**WHAT YOU NEED TO DO**
Please repeat exactly the lines below from the line with "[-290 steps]" to the line with "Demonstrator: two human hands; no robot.", including both, and leave out every picture.

-=-=-=-=-

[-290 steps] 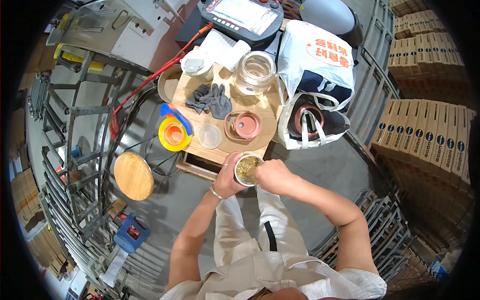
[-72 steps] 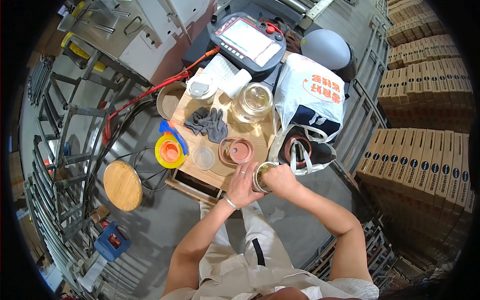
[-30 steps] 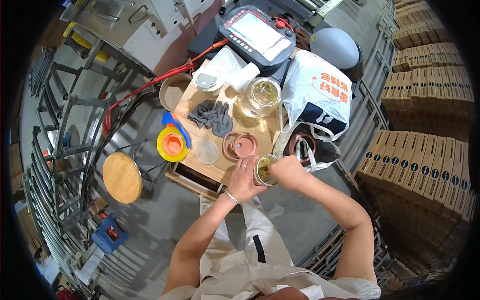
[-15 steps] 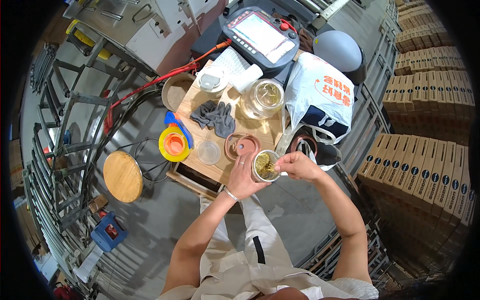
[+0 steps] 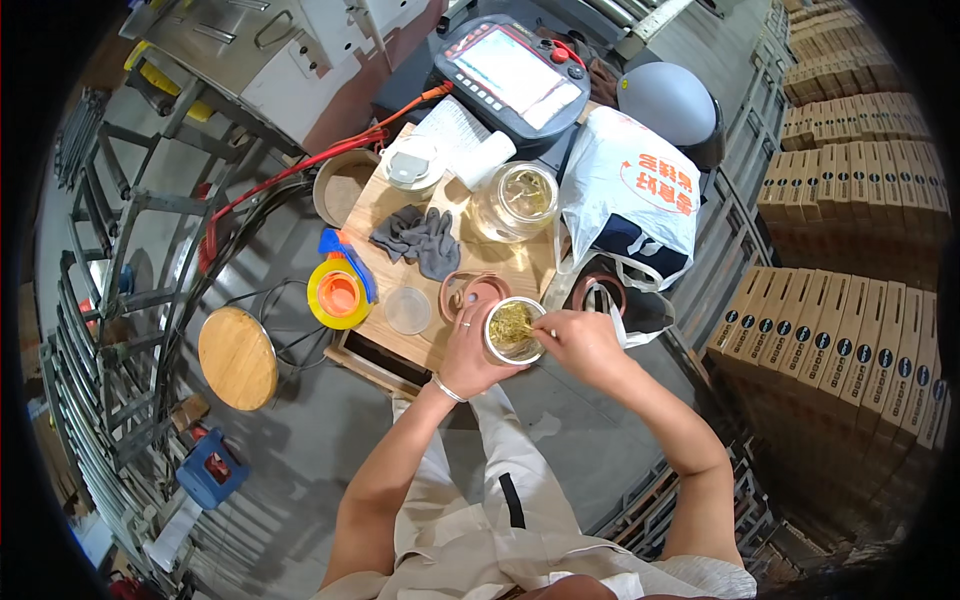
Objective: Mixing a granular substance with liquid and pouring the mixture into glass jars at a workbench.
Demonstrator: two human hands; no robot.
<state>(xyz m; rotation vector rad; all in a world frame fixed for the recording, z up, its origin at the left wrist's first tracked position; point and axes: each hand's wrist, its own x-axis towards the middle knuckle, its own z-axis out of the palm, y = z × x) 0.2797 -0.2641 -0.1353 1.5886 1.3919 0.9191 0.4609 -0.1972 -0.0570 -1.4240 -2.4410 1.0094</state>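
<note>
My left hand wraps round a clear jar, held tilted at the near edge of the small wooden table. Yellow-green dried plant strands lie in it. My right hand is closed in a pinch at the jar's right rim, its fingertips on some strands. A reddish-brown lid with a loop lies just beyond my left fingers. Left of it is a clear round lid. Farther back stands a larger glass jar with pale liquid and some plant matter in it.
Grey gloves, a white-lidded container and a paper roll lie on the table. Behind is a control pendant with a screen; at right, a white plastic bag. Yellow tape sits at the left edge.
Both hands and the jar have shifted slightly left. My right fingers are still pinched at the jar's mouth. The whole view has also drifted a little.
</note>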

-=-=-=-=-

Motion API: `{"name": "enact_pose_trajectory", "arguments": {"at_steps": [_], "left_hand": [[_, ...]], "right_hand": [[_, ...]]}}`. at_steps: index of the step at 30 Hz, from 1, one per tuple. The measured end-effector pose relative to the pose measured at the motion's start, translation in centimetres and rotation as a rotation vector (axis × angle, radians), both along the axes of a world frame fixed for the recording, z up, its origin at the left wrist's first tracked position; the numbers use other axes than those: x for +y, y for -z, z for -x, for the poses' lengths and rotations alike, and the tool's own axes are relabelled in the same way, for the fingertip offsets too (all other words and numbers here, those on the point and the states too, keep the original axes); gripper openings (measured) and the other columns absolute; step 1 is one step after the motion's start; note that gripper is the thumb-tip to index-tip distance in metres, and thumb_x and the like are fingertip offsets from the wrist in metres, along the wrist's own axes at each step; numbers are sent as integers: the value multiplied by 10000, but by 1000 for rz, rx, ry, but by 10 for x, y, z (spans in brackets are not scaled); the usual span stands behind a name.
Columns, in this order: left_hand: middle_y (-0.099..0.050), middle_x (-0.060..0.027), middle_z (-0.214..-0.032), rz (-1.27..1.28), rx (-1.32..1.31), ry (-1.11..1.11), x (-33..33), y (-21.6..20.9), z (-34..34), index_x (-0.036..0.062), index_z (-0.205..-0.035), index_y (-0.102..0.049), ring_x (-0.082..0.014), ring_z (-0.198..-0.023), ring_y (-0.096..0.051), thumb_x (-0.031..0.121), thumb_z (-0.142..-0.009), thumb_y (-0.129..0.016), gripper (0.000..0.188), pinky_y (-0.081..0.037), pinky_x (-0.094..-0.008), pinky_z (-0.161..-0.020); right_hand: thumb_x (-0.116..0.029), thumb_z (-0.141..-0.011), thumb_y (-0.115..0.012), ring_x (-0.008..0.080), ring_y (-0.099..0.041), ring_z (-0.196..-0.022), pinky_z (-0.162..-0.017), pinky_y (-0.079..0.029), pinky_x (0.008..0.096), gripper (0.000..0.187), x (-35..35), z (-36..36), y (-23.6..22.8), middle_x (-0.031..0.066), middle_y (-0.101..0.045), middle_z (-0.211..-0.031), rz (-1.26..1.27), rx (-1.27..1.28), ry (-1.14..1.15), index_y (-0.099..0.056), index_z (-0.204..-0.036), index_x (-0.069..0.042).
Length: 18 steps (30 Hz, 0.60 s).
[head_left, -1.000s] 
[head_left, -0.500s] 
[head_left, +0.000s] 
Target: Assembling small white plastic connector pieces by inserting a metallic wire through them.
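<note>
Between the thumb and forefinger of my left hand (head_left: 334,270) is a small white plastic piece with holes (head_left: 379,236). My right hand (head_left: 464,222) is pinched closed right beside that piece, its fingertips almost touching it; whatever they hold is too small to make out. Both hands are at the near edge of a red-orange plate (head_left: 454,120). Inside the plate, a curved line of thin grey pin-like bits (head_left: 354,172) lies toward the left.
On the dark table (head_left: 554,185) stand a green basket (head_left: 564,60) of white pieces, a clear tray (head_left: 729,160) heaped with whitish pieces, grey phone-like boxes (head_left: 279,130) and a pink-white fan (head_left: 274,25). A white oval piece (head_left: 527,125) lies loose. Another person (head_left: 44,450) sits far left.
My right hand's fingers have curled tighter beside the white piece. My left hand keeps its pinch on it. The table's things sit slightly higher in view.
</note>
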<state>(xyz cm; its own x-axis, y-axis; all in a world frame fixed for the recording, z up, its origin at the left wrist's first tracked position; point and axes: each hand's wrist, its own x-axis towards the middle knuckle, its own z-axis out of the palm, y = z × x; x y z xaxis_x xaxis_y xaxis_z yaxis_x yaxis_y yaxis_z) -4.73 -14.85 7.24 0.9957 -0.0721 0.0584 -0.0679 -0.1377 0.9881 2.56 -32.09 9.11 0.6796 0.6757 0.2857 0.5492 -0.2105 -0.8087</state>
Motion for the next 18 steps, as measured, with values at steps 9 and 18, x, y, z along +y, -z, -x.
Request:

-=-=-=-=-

**ANSWER SECTION**
[-290 steps] 
[-72 steps] 
[-30 steps] 
[-15 steps] 
[+0 steps] 
Objective: Mixing a granular substance with liquid and pouring the mixture into glass jars at a workbench.
Demonstrator: two human hands; no robot.

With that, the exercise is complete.